Select every line below containing the word "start".
-- Opening Marker --
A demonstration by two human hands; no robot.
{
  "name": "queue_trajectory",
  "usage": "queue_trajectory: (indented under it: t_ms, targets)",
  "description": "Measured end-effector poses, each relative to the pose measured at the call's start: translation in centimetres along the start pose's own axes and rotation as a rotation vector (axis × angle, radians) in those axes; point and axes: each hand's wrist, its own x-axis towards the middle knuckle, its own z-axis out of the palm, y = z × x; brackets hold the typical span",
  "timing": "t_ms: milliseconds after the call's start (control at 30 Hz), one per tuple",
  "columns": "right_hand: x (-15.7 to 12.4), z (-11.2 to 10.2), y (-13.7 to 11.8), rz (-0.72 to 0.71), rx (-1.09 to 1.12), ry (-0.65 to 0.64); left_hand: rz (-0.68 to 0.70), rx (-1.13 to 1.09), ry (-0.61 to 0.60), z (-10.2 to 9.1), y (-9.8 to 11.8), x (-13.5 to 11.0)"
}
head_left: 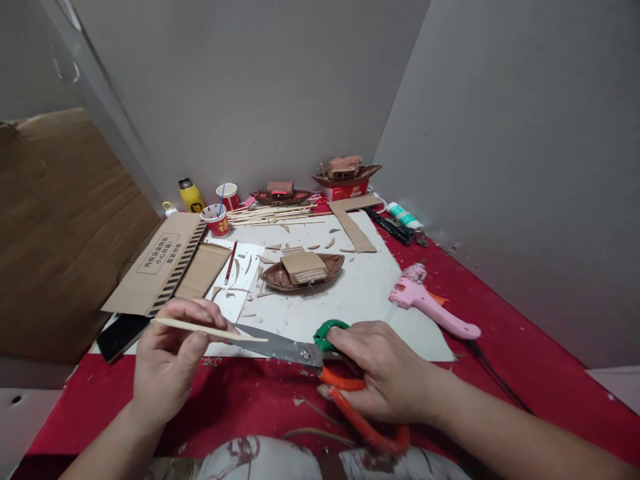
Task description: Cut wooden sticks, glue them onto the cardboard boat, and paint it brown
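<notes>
Pinching a pale, slender wooden stick point(213, 331) between the thumb and fingers of my left hand point(167, 353), I hold it up to a large pair of grey-bladed scissors with green and orange handles point(285, 348) above the near side of a red-covered table point(240, 393). My right hand point(385, 367) is closed around the handles. The stick slants in front of the blades, 1 end reaching toward the pivot; I cannot tell whether wood meets metal, or whether the blades are parted.

By my judgement, the step in hand is working the stick with the scissors, perhaps a trim or a scrape. The next move calls for a firm left pinch and a steady right wrist, with my left fingertips kept clear of the blade tip close beside them.

Beyond my hands, 1 small brown model boat with a tan cardboard canopy point(305, 268) sits among curved scraps on a white sheet point(295, 317). A pink glue gun point(433, 308) lies to the right, and a spread of long pale sticks point(270, 215) lies toward the back.
</notes>
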Motion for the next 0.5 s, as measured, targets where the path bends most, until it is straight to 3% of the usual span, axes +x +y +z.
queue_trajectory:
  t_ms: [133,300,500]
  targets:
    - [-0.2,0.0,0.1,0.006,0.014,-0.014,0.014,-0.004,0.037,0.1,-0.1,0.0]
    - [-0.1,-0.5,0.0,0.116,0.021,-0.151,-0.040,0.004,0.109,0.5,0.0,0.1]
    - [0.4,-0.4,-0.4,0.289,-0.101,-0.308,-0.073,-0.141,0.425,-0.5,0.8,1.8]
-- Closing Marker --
Exercise response:
  "description": "Measured end-effector poses, each relative to the pose measured at the call's start: translation in centimetres along the start pose's own axes and rotation as a rotation vector (axis × angle, radians) in those axes; point and axes: each hand's wrist, its own x-axis towards the middle knuckle, its own z-axis out of the palm, y = z × x; brackets hold the typical span",
  "timing": "t_ms: milliseconds after the call's start (control at 30 Hz), one per tuple",

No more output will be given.